Thursday, June 9, 2011

FULFILLED- Twelve- {~}{~} The Birth




Sohrab turned to his father and said:
Mansour is very good in impregnating women! Look at his wife!"
It was obvious that his new wife, Mitra, was pregnant. How funny, how productive this man, who had ruined Neda's life was!
In the delivery room, all Neda could understand was that something was wrong. However, her mother's desperate love for her diverted her mind somewhat. Mehri was cleaning the sweat from Neda's face, holding her hand and did not mind that her daughter was pushing her nails into the palm of her hand. She had no strength left to push as the doctor and the nurse kept asking her to do. The doctor was wearing a white jacket and he had a white mask covering his mouth and nose. The nurse's uniform was light blue and she also had a white mask on.
"Push, just a little more!" Neda was not sure who was the one saying that; was her mom, the doctor, or the nurse; or all of them at the same time. She was just too tired, too weak, to listen, to help, to even cry. This all had started in the middle of the night. She took a glimpse of the clock in the room. It was twelve noon. They injected some drug into her IV. The doctor said:
"I am inducing you. I can't hear the baby's pulse. If this doesn't work, we have to do an immediate cesarean."
She could hear all these, but she could not comprehend them. She heard her mother saying:
"Why don't you do the cesarean now?"
She did not hear the answer the doctor gave her mother, or maybe he did not answer at all. She heard that they were talking about her water being broken many hours ago, but she did not hear the rest. Her mother was still next to her, holding her hand, kissing her forehead, touching her hair, talking gently to her, encouraging her to help the doctor. She did not know what that meant.

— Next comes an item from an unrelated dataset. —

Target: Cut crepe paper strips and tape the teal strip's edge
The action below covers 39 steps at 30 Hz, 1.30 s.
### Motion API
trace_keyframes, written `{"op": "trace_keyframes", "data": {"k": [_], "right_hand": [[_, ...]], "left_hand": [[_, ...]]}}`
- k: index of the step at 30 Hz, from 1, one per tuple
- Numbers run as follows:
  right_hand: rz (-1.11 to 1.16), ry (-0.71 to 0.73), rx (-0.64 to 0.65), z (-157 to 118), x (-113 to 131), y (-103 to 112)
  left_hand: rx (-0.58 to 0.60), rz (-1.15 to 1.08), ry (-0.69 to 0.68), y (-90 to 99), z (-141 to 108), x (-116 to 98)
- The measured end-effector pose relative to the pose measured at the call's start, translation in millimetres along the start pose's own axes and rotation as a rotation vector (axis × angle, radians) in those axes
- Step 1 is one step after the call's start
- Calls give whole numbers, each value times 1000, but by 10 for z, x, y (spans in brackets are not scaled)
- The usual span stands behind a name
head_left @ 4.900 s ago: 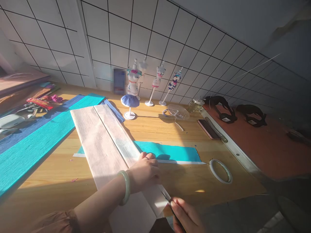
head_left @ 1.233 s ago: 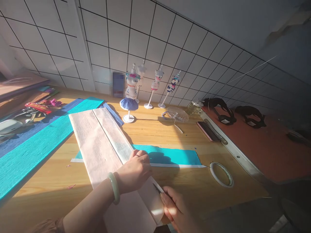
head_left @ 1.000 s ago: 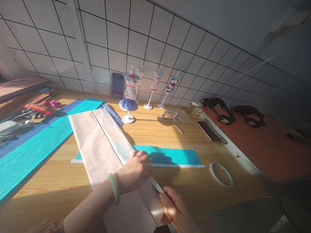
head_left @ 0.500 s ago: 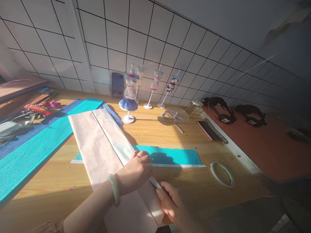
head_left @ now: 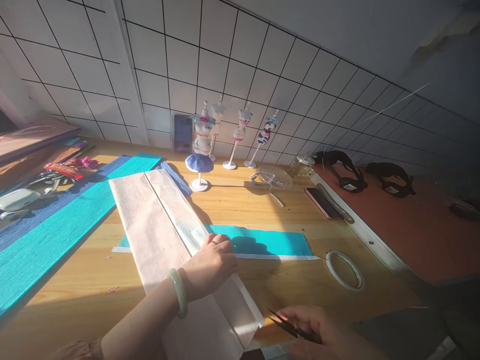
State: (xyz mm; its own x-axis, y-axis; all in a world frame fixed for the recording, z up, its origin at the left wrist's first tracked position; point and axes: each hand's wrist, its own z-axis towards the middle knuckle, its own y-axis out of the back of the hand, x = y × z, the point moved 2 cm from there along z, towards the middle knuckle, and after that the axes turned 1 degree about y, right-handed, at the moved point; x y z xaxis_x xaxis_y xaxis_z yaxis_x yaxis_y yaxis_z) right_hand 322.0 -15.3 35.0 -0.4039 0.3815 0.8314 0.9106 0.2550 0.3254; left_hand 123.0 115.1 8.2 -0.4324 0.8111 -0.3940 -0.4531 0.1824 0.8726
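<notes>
My left hand (head_left: 215, 260), with a pale green bangle on the wrist, is closed on the right edge of a long folded strip of pale pink crepe paper (head_left: 146, 225). The paper lies slantwise over a turquoise strip (head_left: 273, 242) with a white band along its near edge. To the right of the pink paper's near end, my right hand (head_left: 315, 325) is closed around small dark scissors (head_left: 288, 326). Their blades are apart and point left, clear of the paper. Some of the right hand's fingers are blurred.
Long turquoise crepe paper (head_left: 75, 230) lies at left. Small dress forms, one in a blue skirt (head_left: 200, 162), stand by the tiled wall. A tape roll (head_left: 345, 270), a phone (head_left: 323, 202), a jar (head_left: 302, 165) and black straps (head_left: 343, 172) are at right.
My right hand has moved right and away from the pink paper with the scissors, whose blades now show opened. My left hand has stayed in place on the paper.
</notes>
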Motion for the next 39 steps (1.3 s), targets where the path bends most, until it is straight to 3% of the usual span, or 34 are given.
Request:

But suddenly there was this egregious push that was coming from her waist down, the greatest pain, something beyond her wildest imagination, something beyond any human endurance. The nurse with the blue uniform was pushing her stomach. She was almost at the top of her. She was pushing so hard that Neda began screaming as hard as her voice would let her. Her family outside, along with anyone else heard this last screaming. Sohrab began crying.
"Push a little more. It is coming, it's coming!" The nurse stopped pushing her stomach and got down the delivery bed and went and stood next to the doctor. Suddenly there was a silent; even Neda, herself, stopped screaming. Something was coming out of her.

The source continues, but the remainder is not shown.